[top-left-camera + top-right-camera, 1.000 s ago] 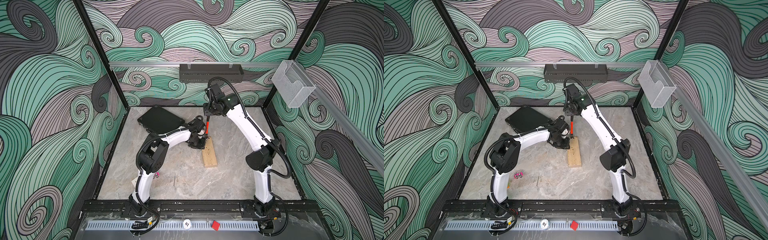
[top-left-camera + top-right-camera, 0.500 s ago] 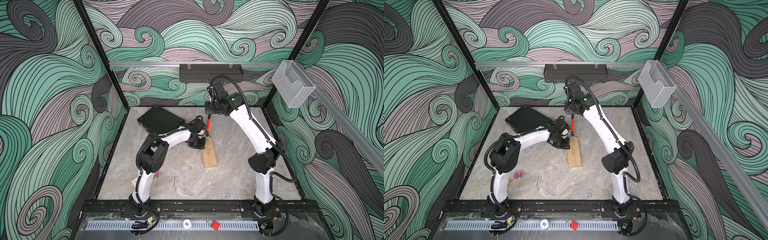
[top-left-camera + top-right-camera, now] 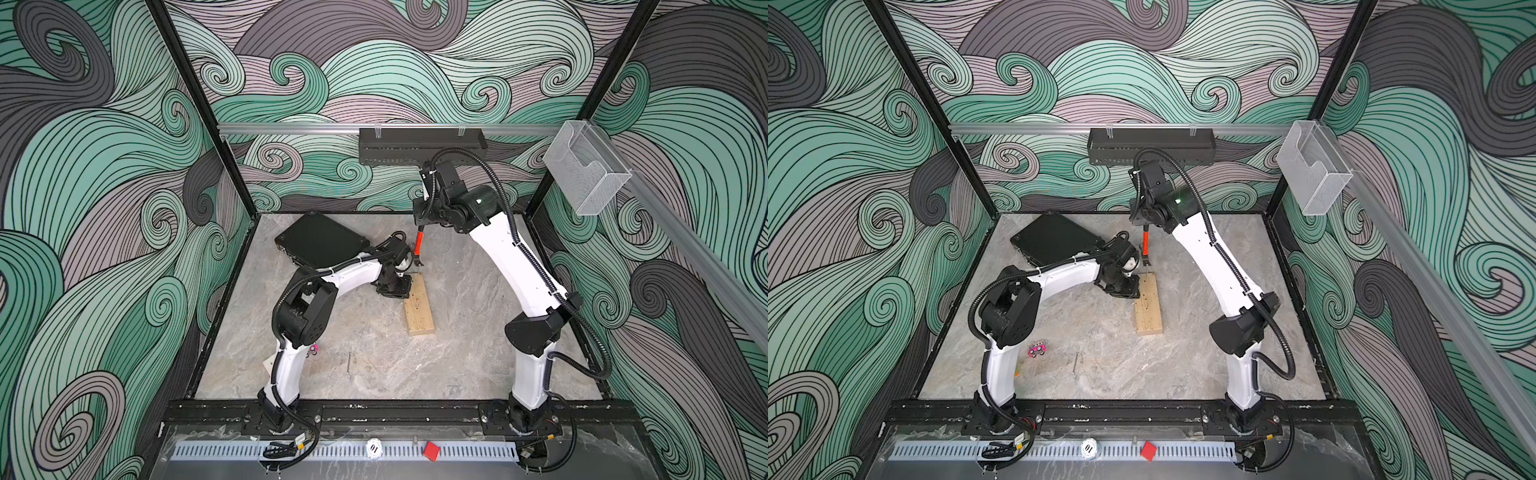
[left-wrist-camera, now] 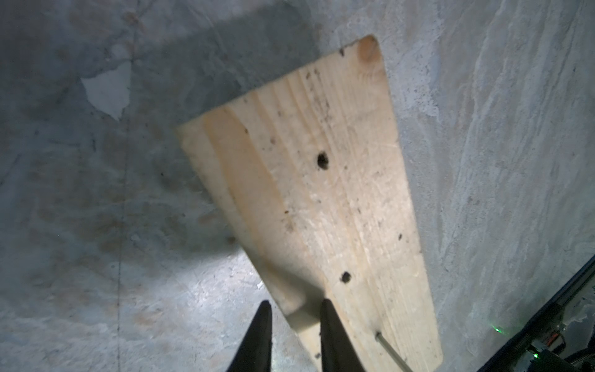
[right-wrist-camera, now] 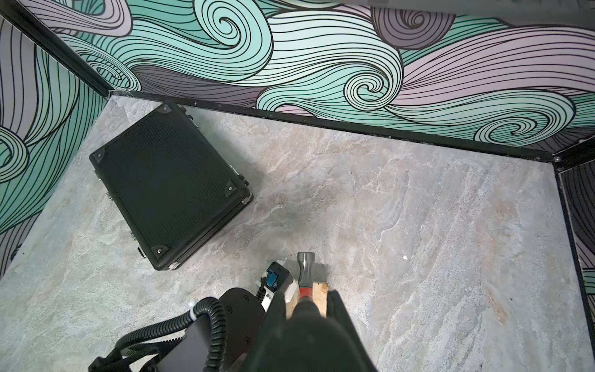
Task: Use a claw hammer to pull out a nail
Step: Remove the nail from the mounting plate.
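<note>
The right gripper (image 5: pixel 306 306) has its fingers (image 5: pixel 338 309) clamped on the black handle of the claw hammer (image 3: pixel 418 246). The hammer hangs head-down just above the far end of the wooden block (image 3: pixel 419 309), near the nail (image 4: pixel 388 346). At that same end, the left gripper (image 4: pixel 294 322) holds its fingers (image 4: pixel 262 331) slightly parted astride the block's long edge.

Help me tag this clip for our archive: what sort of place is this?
Probably an enclosed robot test cell rather than a workshop: wave-patterned walls box in a marbled tabletop, the left arm and right arm stand on a black rail at its front, and a wooden block lies between them.
</note>
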Robot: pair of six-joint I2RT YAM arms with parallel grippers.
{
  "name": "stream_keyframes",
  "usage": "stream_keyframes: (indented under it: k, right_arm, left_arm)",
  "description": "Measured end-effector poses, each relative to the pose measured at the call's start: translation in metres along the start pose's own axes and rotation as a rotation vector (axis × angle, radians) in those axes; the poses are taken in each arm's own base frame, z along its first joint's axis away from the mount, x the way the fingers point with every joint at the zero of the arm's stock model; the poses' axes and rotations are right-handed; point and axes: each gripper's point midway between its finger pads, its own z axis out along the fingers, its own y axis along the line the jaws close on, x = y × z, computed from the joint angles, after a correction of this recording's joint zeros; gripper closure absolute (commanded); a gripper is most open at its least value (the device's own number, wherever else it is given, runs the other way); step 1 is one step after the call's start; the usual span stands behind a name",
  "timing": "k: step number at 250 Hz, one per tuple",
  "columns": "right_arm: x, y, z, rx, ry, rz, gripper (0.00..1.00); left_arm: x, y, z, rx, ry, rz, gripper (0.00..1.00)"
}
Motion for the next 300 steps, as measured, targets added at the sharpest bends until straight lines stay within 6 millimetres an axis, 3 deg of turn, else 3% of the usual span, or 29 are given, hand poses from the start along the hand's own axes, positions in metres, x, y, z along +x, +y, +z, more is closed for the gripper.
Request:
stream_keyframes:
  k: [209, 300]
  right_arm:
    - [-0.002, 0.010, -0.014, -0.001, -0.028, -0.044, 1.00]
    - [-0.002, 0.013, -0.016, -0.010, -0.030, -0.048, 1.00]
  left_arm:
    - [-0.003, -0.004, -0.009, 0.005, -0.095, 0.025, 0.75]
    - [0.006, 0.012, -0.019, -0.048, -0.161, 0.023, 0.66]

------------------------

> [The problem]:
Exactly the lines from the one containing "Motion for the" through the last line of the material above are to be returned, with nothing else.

> [Result of the exercise]:
Motion for the next 300 steps, as measured, targets added at the sharpest bends until straight lines stay within 6 millimetres an axis, 3 deg of turn, else 3% of the usual span, or 29 are given, hand poses from the start along the hand's own axes, positions in metres, x, y, z along +x, +y, +z, more is closed for the gripper.
Request:
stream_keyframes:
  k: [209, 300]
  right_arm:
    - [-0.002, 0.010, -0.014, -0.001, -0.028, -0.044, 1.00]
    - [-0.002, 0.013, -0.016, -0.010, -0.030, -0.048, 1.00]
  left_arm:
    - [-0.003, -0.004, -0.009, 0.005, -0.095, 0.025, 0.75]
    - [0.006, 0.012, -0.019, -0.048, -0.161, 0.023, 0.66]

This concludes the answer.